Problem requirements: For the word "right", return each line of the data in which it occurs.
===============
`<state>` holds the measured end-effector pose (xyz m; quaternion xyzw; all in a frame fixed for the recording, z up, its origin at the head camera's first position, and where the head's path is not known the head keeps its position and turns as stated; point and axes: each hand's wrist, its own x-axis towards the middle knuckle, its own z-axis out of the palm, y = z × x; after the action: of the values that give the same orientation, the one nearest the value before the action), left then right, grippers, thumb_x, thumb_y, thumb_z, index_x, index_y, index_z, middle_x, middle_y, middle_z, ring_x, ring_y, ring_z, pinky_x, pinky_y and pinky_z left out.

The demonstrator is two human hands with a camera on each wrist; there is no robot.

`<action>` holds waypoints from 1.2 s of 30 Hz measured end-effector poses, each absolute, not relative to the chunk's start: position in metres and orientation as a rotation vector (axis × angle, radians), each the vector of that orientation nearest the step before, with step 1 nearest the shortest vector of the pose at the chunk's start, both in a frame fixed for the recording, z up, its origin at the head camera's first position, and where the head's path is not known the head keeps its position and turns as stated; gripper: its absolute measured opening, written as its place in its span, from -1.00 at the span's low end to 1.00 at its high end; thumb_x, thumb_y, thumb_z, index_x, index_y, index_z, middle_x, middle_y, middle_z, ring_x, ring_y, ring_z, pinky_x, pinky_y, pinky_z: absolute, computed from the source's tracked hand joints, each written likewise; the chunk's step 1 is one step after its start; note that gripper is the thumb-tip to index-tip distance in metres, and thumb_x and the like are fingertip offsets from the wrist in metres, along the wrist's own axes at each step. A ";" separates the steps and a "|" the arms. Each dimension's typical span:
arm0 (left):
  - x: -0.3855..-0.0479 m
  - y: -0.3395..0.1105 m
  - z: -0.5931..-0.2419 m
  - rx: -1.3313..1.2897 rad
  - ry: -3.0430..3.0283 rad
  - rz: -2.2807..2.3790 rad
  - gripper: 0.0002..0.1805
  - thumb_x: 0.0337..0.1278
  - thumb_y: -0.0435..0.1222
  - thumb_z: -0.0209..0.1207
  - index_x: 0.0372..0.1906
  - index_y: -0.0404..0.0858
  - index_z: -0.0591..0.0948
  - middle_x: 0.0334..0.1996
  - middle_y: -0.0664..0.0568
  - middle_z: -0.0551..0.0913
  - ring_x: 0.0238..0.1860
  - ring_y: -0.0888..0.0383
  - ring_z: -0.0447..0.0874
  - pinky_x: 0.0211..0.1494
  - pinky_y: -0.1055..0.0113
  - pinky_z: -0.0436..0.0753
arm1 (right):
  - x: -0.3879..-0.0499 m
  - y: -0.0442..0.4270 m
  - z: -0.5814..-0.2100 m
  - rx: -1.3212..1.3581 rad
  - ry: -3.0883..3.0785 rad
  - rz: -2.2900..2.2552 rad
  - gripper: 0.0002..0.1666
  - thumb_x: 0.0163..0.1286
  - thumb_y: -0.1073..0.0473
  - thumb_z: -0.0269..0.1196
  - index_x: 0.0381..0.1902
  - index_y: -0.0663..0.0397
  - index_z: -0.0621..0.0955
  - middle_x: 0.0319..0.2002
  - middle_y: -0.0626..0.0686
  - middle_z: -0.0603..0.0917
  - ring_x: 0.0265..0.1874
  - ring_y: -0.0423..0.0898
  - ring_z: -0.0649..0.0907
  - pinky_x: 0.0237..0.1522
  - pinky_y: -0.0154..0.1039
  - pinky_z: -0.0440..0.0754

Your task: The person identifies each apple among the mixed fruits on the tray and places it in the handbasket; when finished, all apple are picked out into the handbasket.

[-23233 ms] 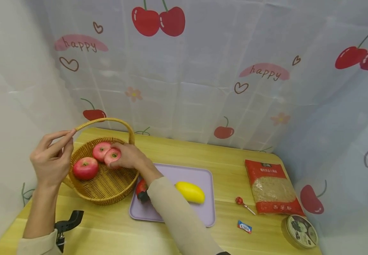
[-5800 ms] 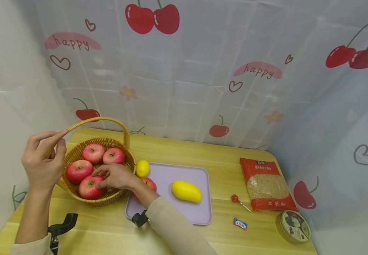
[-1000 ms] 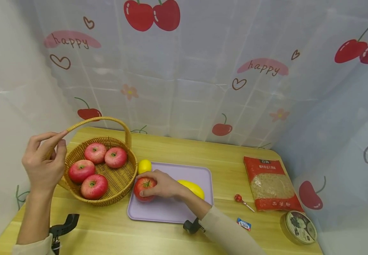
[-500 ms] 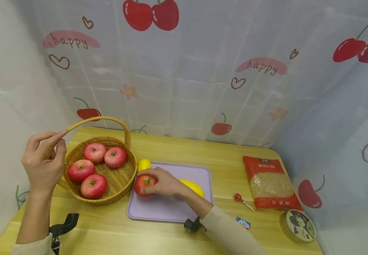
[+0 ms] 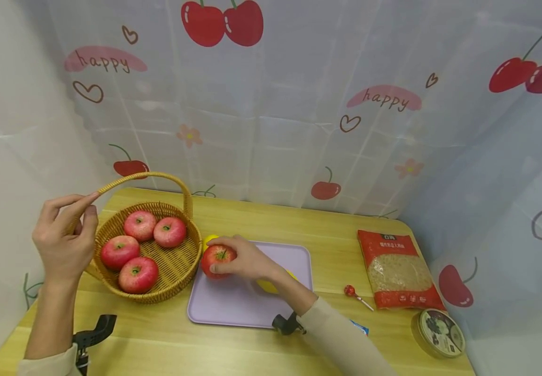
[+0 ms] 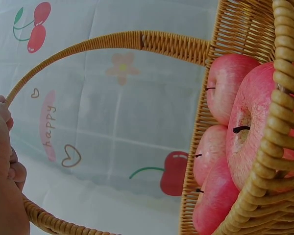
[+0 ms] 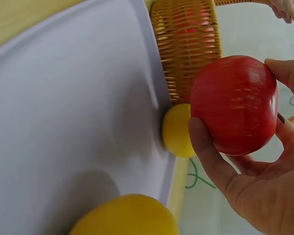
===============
Answer to this task:
`<state>` holds the measured end-effector pose (xyz m; quaternion xyzw; all in a frame fixed for the recording, z up, its origin at the head camera's first position, and where the head's path is not known the head keeps its position and turns as stated; point and axes: each hand's wrist, its own x-axis towards the middle knuckle, its own z-axis out of the palm, y = z × x; after the action: of the values that give the same orientation, the one nearest the value before the action), left then right, grippers, thumb_x, thumb_y, thumb_z, index_x, index_y, index_z, middle_x, middle_y, middle_z, ring_x, ring_y, ring_z, pinky_x, pinky_y and pinky_z left out.
arm1 (right):

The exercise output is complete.